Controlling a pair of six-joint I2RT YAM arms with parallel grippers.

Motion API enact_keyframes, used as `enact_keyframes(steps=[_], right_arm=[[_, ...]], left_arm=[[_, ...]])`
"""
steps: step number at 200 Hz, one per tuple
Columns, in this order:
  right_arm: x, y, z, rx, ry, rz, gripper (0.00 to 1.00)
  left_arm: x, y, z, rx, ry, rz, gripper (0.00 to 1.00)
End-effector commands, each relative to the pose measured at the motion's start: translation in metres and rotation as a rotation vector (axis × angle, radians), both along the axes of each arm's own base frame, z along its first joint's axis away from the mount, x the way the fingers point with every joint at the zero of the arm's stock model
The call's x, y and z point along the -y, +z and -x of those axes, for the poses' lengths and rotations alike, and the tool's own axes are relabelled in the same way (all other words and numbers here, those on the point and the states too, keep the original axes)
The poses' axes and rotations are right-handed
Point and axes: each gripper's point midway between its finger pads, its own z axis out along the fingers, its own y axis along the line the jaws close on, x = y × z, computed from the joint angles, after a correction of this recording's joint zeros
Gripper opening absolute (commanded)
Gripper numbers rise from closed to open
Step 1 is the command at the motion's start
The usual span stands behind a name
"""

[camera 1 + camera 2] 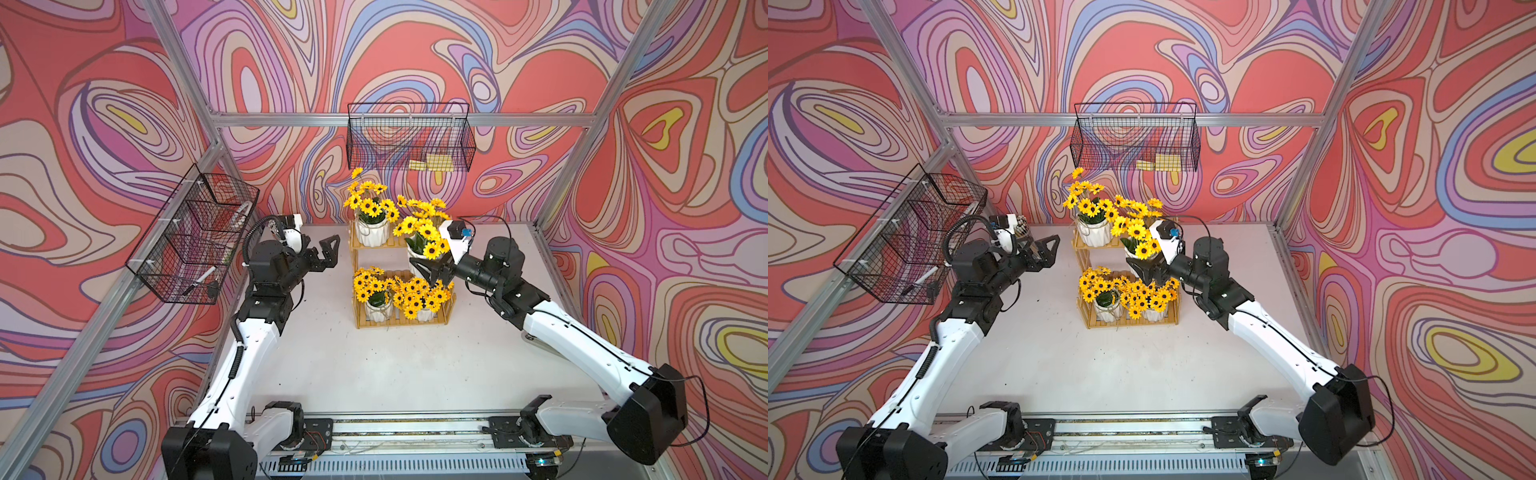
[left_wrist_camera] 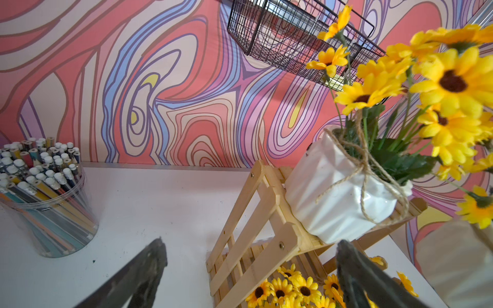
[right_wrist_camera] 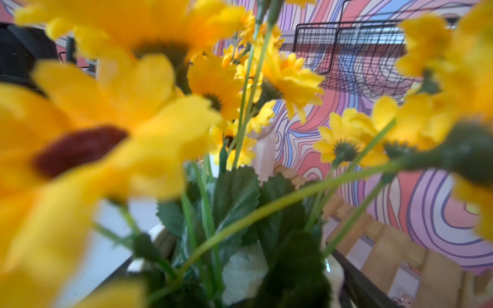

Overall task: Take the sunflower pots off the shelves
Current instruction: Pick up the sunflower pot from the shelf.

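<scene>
The shelves (image 1: 361,322) stand on the worktop (image 1: 374,382) toward the back wall. The lower left pot (image 1: 377,311) and lower right pot (image 1: 424,314) sit side by side on the bottom tier, their blooms crowding together. The upper left pot (image 1: 372,235) stands upright on the top tier. The left wrist view shows that pot (image 2: 333,192) as white, ribbed and tied with twine, near the tier's end. The right fingers (image 1: 424,268) are clamped on the upper right pot (image 1: 412,255), reaching in from its right with one black finger on either flank. In the right wrist view the pot's rim (image 3: 333,272) lies between them under a blur of yellow petals and green leaves. This pot shows lower in both top views than its neighbour, at the right end of the top tier; whether it touches the slats I cannot tell. The left fingers (image 1: 330,242) are spread wide apart and empty, in the air just left of the top tier and pointing toward it. In the left wrist view these fingers (image 2: 144,272) frame the rack's lattice side. Behind the left arm a clear cup of pencils (image 2: 48,208) stands on the worktop by the back wall. A black wire basket (image 1: 409,137) hangs on the back wall above the flowers with yellow pads (image 1: 432,163) inside, and a second basket (image 1: 195,237) hangs on the left wall.
</scene>
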Motion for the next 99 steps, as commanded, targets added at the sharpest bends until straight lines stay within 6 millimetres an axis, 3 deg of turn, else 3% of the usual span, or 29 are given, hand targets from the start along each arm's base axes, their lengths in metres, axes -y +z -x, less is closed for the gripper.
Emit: enact_keyframes(steps=[1, 53, 99], right_arm=[[-0.005, 0.027, 0.023, 0.064, 0.038, -0.061, 0.0], [-0.03, 0.014, 0.058, 0.014, 0.161, -0.106, 0.0], [-0.052, -0.013, 0.077, -0.029, 0.252, -0.147, 0.0]], left_arm=[[-0.001, 0.026, 0.006, 0.068, -0.009, -0.013, 1.0], [0.001, 0.034, 0.014, 0.089, -0.024, 0.004, 1.0], [0.003, 0.046, 0.022, 0.107, -0.039, 0.016, 1.0]])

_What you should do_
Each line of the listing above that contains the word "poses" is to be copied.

_Output_
The call's x, y and z point along the -y, +z and -x of those axes, for the poses' lengths and rotations alike, and the tool's own axes are relabelled in the same way (all other words and numbers here, those on the point and the states too, keep the original axes)
The poses' axes and rotations are right-handed

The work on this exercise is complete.